I went with her. Now, thinking back, it seems to me that she was very quiet, shadowed, perhaps, by some weight of foreknowledge. She came out looking troubled, and the doctor, a slight, preoccupied young man, gestured to me to come and talk with him.
“Don't be alarmed,” he said at once. “Your wife is perfectly well, and the baby's heartbeat is strong and sound. But there are things I don't understand. Mr. Montray-Lanart—” my father and I both used that name on Terra, for Alton is a Domain, a title, rather than a personal name, and
Lord Armida
meant nothing here—“I notice your hand; is it a congenital deformity? Forgive me for asking—”

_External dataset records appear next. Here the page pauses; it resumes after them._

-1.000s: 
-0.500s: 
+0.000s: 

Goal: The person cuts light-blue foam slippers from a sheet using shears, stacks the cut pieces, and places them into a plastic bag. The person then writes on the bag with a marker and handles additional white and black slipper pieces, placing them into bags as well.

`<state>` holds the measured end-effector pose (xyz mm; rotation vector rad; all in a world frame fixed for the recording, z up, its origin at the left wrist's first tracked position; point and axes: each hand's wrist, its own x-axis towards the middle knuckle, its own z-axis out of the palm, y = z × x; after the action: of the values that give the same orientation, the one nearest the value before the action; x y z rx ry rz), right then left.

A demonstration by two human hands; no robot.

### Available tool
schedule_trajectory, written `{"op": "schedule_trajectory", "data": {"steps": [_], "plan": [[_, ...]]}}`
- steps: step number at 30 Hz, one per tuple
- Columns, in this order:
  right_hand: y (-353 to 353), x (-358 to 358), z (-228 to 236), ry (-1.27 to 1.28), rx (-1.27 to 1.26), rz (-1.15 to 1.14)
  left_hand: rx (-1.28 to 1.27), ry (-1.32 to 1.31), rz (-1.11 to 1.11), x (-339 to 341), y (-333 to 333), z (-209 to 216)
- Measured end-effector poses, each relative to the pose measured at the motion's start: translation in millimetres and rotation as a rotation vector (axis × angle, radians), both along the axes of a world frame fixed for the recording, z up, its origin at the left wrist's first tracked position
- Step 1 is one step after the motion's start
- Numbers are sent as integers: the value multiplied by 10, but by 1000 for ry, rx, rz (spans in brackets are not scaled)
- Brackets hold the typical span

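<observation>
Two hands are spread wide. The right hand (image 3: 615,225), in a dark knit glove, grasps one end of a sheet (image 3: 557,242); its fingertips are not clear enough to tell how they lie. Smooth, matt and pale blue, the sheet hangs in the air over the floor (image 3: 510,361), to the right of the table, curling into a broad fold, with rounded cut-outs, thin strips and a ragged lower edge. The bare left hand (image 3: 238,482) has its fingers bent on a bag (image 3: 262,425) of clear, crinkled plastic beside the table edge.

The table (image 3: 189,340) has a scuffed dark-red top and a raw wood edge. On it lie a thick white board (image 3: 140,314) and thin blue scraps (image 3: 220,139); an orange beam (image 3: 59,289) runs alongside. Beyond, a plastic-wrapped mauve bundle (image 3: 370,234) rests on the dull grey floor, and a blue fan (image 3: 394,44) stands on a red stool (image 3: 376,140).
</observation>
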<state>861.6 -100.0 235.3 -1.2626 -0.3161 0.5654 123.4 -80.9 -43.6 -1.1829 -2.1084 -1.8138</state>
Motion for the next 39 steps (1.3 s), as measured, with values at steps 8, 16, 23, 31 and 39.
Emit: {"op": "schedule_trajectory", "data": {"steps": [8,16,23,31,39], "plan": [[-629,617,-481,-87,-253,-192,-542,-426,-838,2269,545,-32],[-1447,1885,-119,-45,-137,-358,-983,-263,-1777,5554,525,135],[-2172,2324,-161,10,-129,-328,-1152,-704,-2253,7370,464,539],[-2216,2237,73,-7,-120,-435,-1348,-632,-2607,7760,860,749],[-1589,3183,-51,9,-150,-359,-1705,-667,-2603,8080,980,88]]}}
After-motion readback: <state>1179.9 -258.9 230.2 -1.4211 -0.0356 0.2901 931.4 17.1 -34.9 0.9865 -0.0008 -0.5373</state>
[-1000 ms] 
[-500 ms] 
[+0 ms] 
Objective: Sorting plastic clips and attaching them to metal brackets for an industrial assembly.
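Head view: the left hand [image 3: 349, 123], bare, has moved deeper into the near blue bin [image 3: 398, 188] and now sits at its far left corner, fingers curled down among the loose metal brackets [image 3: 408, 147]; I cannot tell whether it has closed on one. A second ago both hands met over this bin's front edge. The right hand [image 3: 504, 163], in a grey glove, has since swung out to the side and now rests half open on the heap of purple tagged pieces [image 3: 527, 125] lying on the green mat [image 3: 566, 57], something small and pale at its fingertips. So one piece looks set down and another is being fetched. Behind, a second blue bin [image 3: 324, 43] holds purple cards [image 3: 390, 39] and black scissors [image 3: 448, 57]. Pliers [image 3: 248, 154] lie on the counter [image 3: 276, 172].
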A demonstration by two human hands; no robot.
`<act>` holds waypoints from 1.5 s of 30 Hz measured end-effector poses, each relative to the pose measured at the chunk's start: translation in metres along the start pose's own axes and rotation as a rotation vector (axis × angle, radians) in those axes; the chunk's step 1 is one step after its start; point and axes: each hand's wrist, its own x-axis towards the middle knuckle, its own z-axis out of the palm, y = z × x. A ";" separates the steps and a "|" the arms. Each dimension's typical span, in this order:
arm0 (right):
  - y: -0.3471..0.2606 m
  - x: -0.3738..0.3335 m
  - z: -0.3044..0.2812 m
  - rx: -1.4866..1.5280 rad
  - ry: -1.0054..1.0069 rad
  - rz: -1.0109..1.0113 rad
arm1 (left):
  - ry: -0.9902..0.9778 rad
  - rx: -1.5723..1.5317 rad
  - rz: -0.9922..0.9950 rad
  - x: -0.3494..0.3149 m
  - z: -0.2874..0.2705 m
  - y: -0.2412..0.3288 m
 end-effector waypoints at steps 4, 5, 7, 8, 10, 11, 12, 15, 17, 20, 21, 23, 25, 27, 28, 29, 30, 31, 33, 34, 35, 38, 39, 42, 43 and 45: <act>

“No,” I said curtly. “It was the result of a serious accident.”
“And you did not have it regenerated or regrown?”
“No.” The word was hard and final and this time he understood that I would not talk about it. I understand there are cultures where there are religious taboos against that kind of thing, and it was all right with me if he thought I was that sort of idiot. It was better than trying to talk about it. He looked troubled, but he said, “Are there twins in your family, or other multiple births?”
“Why do you ask?”
“We checked the fetus with radiosound,” he said, “and there seems to be—some anomaly. You must prepare yourself for the fact that there might be some—minor deformity, unless it is twins and our equipment did not pick up exactly what we intended; twins or multiple births lying across one another can create rather odd images.”
I shook my head, not wanting to think about that. But my hand was
not
a congenital deformity, so why was I worried? If Dio was carrying twins, or something like that, it was not surprising that we could not clearly identify male or female.
Dio asked, when I came out, what the doctor had said.
“He said he thought you might be carrying twins.”
She looked troubled, too. She said, “He told me the placenta was in a difficult position—could not see the baby's body as clearly as he could wish,” she said. “But it would be nice to have twins. A boy
and
a girl, perhaps.” She leaned on my arm and said, “I'm glad it won't be long now. Not forty days, perhaps. I'm tired of carrying him, or them, around—it will be nice to let you hold him for a while!”
I took her home, but when we arrived we found a message on the communicator which was an integral part of all Empire apartments; my father was ill and asking for me. Dio offered to go with me; but she was tired after the morning's excursion, so she sent him loving messages, and begged his pardon for not attending him, and I set off for the city alone.